When all stages are completed, the 65,000 people daily who pass through the Hudson Yards’ office towers, residences, shops, restaurants, hotel, public school, and public open space will contribute to a massive stream of data intended to help answer the big questions about how cities of the future should be managed.
“What is really unprecedented is the scale of the development and the fact that it is being built from the ground up,” says Constantine Kontokosta, deputy director at NYU’s Center for Urban Science and Progress. “It really started from the question: If we could know anything about the city, what would we want to know and how could we do a better job at measuring the pace of life?”
NYU is collaborating with the two developers of Hudson Yards–the Related Companies and Oxford Properties Group–to create a “data-rich research environment” that will feed information about everything from air quality to how many steps residents take each day.

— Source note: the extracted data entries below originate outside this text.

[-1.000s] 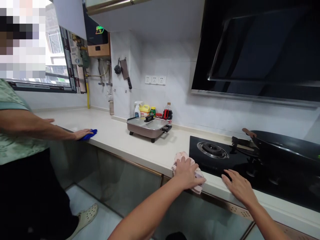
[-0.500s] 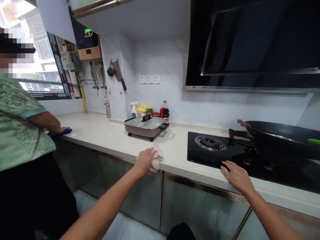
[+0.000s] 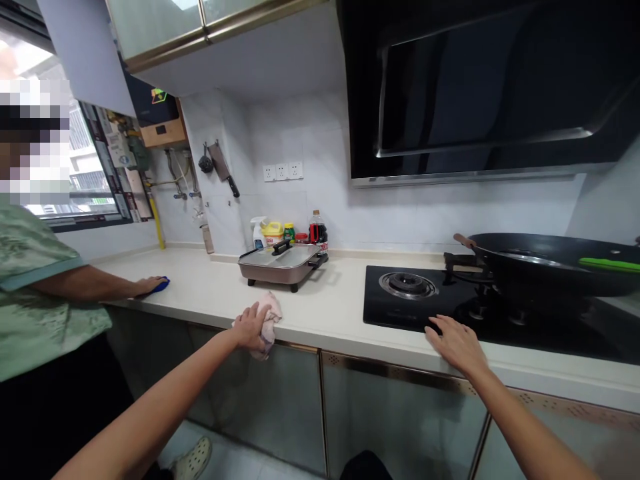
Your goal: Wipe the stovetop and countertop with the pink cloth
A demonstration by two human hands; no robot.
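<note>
My left hand [image 3: 251,327] is closed on a pale pink cloth [image 3: 270,312], pressed to the front edge of the white countertop [image 3: 330,310]. Part of the cloth hangs over that edge. Just behind it stands an electric pan [image 3: 280,272] with a glass lid. My right hand [image 3: 457,343] lies with its fingers spread at the front edge of the black gas stove [image 3: 395,315], holding nothing.
A black wok [image 3: 530,267] with a green-handled tool [image 3: 607,265] sits on the stove's right side. Bottles, among them a dark sauce bottle [image 3: 317,230], line the wall. At left, another person [image 3: 40,280] presses a blue cloth [image 3: 161,285] on the counter. A range hood [image 3: 475,100] hangs above.
My left hand has slid left along the counter edge with the cloth. My right hand stays by the stove. The other person's hand and blue cloth have moved right, and the view has shifted.
</note>
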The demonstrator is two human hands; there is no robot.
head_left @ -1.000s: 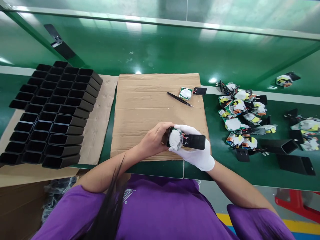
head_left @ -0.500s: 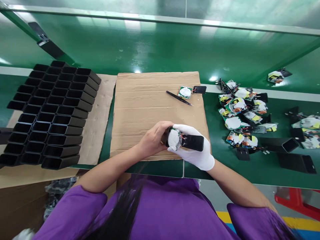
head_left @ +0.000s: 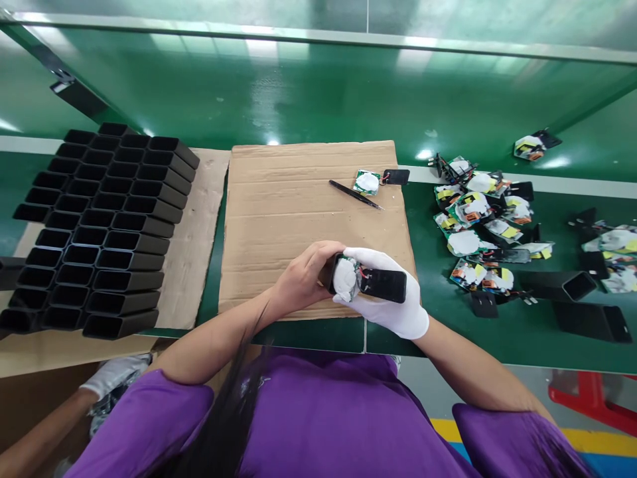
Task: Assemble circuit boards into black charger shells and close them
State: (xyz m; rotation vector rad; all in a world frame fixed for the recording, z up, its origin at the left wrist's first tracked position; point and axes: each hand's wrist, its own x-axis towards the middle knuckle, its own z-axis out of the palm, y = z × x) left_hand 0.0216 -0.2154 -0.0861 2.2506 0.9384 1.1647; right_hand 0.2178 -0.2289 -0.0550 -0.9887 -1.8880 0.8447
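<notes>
My bare left hand is wrapped round a black rectangular case, most of it hidden by the fingers. In my white-gloved right hand lies a circuit board coated with white filler. The board sits at the mouth of the case; how far it is inside cannot be made out. Red wires join it to a black end cap, which rests flat on the right palm. Both hands meet low over the front of the cardboard sheet.
A black tweezers-like tool and another board with cap lie on the cardboard. Many upright black cases stand left. Boards are piled right, near two loose cases. Another person's gloved hand reaches into a box lower left.
My hands and the parts in them have hardly moved. Another person's gloved hand and forearm have come in at the lower left.
</notes>
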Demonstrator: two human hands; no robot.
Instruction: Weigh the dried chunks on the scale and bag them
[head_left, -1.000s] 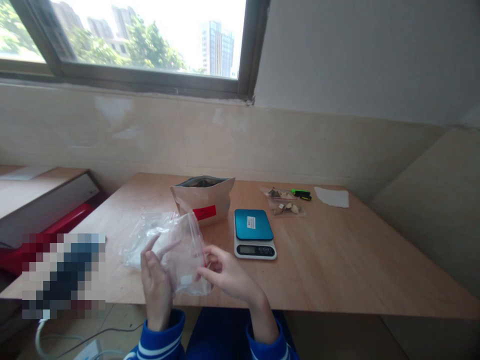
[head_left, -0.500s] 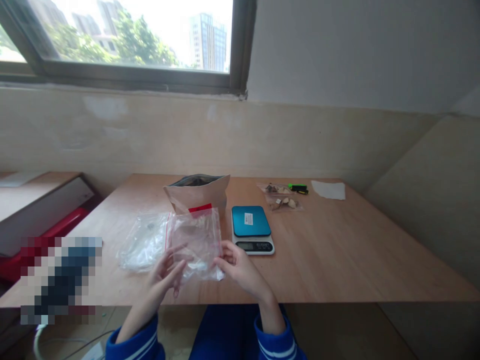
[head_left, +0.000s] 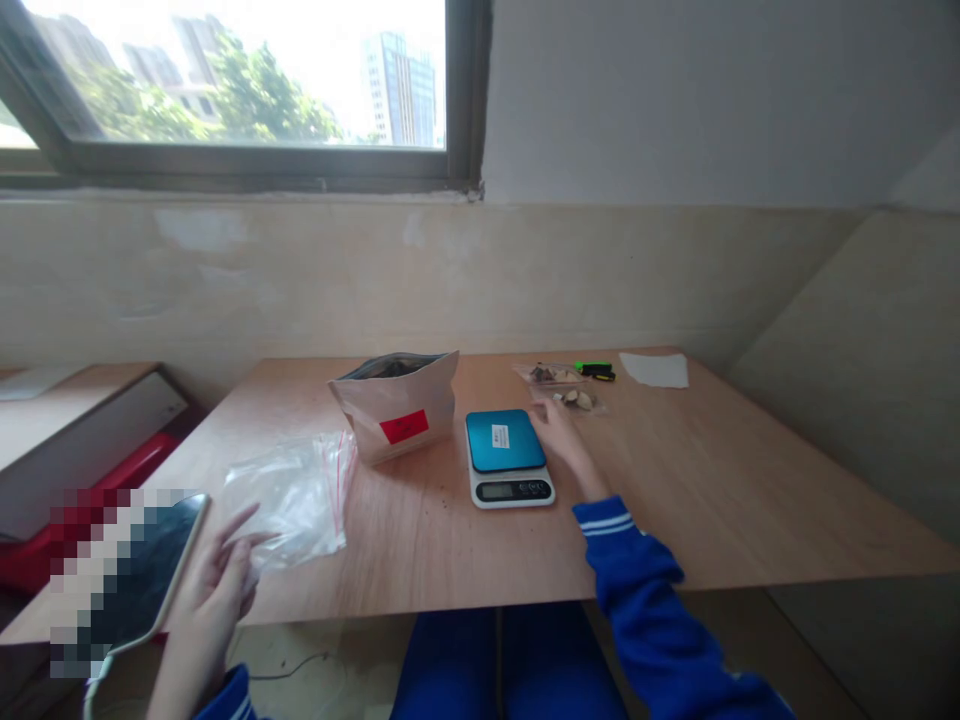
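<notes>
My left hand (head_left: pixel 217 575) is at the table's front left, fingers stretched and apart, by the front left corner of the clear plastic zip bags (head_left: pixel 296 495). Whether its fingertips touch the plastic is hard to tell. My right hand (head_left: pixel 559 430) is at the back right corner of the kitchen scale (head_left: pixel 511 490), its fingers extended and seemingly holding nothing. Nothing rests on the scale's blue plate except a white label. Just behind that hand lies a small zip bag of pale dried slices (head_left: pixel 579 399). An upright kraft pouch (head_left: pixel 405 405) with a red label stands with its mouth open left of the scale.
A second small bag of dried pieces (head_left: pixel 551 374) lies at the back, beside a green and black cutter (head_left: pixel 596 370) and white paper (head_left: pixel 656 370). A phone (head_left: pixel 161 570) with a white cable is at the front left corner. Tiny crumbs lie left of the scale.
The clear bag between my hands is down with the others on the left. My left hand has moved left towards the phone; my right hand has moved right and back to the scale's far corner.
</notes>
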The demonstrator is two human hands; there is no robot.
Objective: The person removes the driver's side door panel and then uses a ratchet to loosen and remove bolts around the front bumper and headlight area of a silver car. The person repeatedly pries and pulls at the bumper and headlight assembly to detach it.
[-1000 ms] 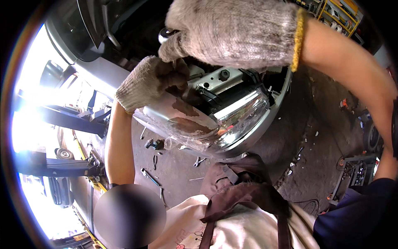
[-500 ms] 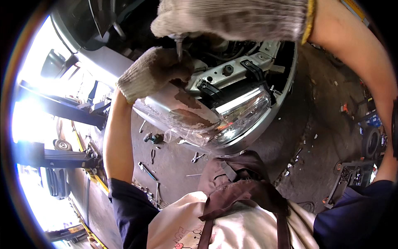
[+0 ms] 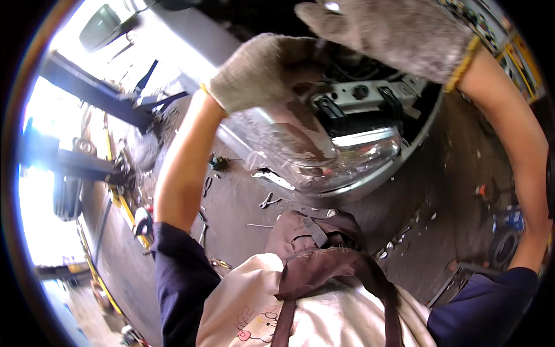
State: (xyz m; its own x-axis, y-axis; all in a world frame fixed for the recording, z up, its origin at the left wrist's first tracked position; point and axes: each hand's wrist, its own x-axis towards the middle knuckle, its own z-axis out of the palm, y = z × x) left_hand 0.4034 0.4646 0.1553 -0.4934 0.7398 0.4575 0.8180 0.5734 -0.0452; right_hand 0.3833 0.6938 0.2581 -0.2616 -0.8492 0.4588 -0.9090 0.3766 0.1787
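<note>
Both my hands wear dirty knitted work gloves over the open front corner of a silver car. My left hand (image 3: 260, 75) is curled by the inner edge of the fender, its fingertips in shadow around the lower part of a tool's metal shaft. Just above and to its right is my right hand (image 3: 393, 37), at the upper end of that tool (image 3: 331, 7), where a bit of shiny metal shows; most of its grip is hidden. Below them lie the clear headlight (image 3: 370, 144) and a silver metal crossmember (image 3: 361, 95) with black brackets.
Peeling, worn paint marks the bumper corner (image 3: 289, 139). Pliers (image 3: 267, 200), a green-black power tool (image 3: 217, 163) and other hand tools lie on the dark floor. Blue lift arms (image 3: 87, 98) stand at left. A tire (image 3: 503, 248) and debris are at right.
The view has shifted, so the car sits farther right in it. My right hand has tilted, its thumb side now stretched outward; my left hand stays low by the shaft.
</note>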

Kontokosta calls the project an “unbelievable” research platform for urban scientists, designers, and engineers. The flow of data will help them ask questions that were hard to answer before. Some are specific, such as how to manage the trash, recycling, and composting system or other onsite sustainable features like the cogeneration plant. Others are on a more theoretical urban design scale: “We hear a lot about the value of mixed-use development for activity levels and health,” says Kontokosta. “We’re really trying to measure that. How do people really interact with the mix of uses?”
The project also makes business sense for the property owners. “You not only want to have a smartphone today–you want to live in a smart building and a smart community. We want people to perceive the Hudson Yards as a center of innovation,” says Jay Cross, president of Related Hudson Yards. “When you enter the Yards, you should be able to do things that you can’t do elsewhere in New York.”
The exact details of how the project will work are still being sussed out, such as exactly how visitors, workers, and residents will both provide data and interact with it. Most of the stream of data will come from building systems or smart “Internet of things” devices and appliances. But some will be supplied voluntarily by those who opt-in to the program, supplying access to sensors and apps on their smartphones. (All involved in the project are careful to note that participation by individuals in data collection will be voluntary and anonymous.) A technical team with big data and software engineering expertise more typical of a Silicon Valley company than a real estate management firm will work on the project, says Cross, with assistance from SAP, a big data analytics firm that is one of the site’s major commercial tenants.
Cross is optimistic that many tenants and passersby will want to contribute. And while the Hudson Yards project may be pushing the envelope, he says, but the process of planning and implementing this large-scale experiment will ideally trickle down into Related’s smaller projects.
NYU’s Kontokosta says cities, too, should be expected to become more surveilled and instrumented in order to achieve broader aims. “This is just what residents in cities are demanding. As the urban population grows globally, if we are going to really address the most pressing problems of society–whether that is climate change or public health–it’s really going to be in our cities that we do it.”